The intestinal vascular responsiveness to
arginine vasopressin was evaluated in rats with chronic
portal hypertension. Male Sprague-Dawley rats were made portal hypertensive by
stenosis of the portal vein. Ten to twelve days after the induction of chronic
portal hypertension, the responsiveness of the small intestinal circulation to cumulative doses of
vasopressin was evaluated using an isolated pump-perfused small intestinal preparation. The ED50 for maximal vasoconstriction was increased twofold in portal hypertensive rats compared with control rats. To determine if the impaired responsiveness to
arginine vasopressin was related to the hyperglucagonemia of chronic
portal hypertension, plasma
glucagon levels were elevated in normal rats to levels previously measured in portal hypertensive rats (i.e. approximately 450 pg/mL), and the dose response studies were repeated.

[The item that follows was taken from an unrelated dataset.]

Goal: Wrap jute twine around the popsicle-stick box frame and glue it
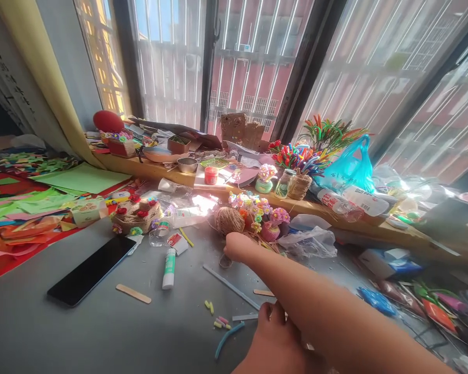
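My right hand (pixel 237 247) reaches out across the desk beside a ball of brown twine (pixel 229 221). Its fingers point away and are mostly hidden, and a small dark loop (pixel 225 261) lies just below them. Under the right forearm, my left hand (pixel 275 340) has its fingers curled closed; whatever it may hold is hidden. Close to the left hand are a grey-blue strip (pixel 232 286), a short pale strip (pixel 245 317), a curved blue stem (pixel 228 340) and several small yellow and pink pieces (pixel 221 323). A wooden craft stick (pixel 263 293) is partly covered by the forearm.
A glue stick (pixel 169 268), another craft stick (pixel 133 293) and a black phone (pixel 91 270) lie leftward. Behind stand flower crafts (pixel 271 223) and a decorated basket (pixel 136 215). Cluttered sill items include a blue bag (pixel 347 169). Coloured paper (pixel 81 178) covers the left.
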The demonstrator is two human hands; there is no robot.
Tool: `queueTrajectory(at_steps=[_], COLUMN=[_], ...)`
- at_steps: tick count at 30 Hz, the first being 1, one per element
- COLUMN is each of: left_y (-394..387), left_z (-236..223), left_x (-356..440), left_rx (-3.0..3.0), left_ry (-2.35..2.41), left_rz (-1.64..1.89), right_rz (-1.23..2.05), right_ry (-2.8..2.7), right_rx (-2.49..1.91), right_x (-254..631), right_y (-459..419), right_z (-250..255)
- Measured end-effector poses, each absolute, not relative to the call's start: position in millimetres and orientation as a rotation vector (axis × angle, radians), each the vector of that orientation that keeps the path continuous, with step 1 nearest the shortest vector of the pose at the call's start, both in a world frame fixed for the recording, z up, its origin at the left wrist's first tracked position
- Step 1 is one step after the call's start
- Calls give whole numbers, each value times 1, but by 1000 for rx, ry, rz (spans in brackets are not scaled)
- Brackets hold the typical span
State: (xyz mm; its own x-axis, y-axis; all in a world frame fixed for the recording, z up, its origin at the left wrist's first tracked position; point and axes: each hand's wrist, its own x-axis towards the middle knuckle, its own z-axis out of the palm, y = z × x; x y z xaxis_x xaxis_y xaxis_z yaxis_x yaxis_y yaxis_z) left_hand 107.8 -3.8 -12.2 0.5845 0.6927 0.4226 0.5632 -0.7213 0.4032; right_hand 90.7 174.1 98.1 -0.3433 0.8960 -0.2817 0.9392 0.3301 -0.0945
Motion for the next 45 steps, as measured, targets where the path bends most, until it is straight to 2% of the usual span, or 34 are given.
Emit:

Glucagon significantly attenuated the responsiveness of the intestinal vasculature to
vasopressin. Equipotent doses of
nitroprusside also attenuated intestinal vascular responsiveness to
vasopressin. The results indicate that there is a reduced vascular sensitivity to
vasopressin in the intestine of portal hypertensive animals and suggest that elevations in circulating
vasodilators in portal hypertensive conditions may partially explain this altered vascular responsiveness.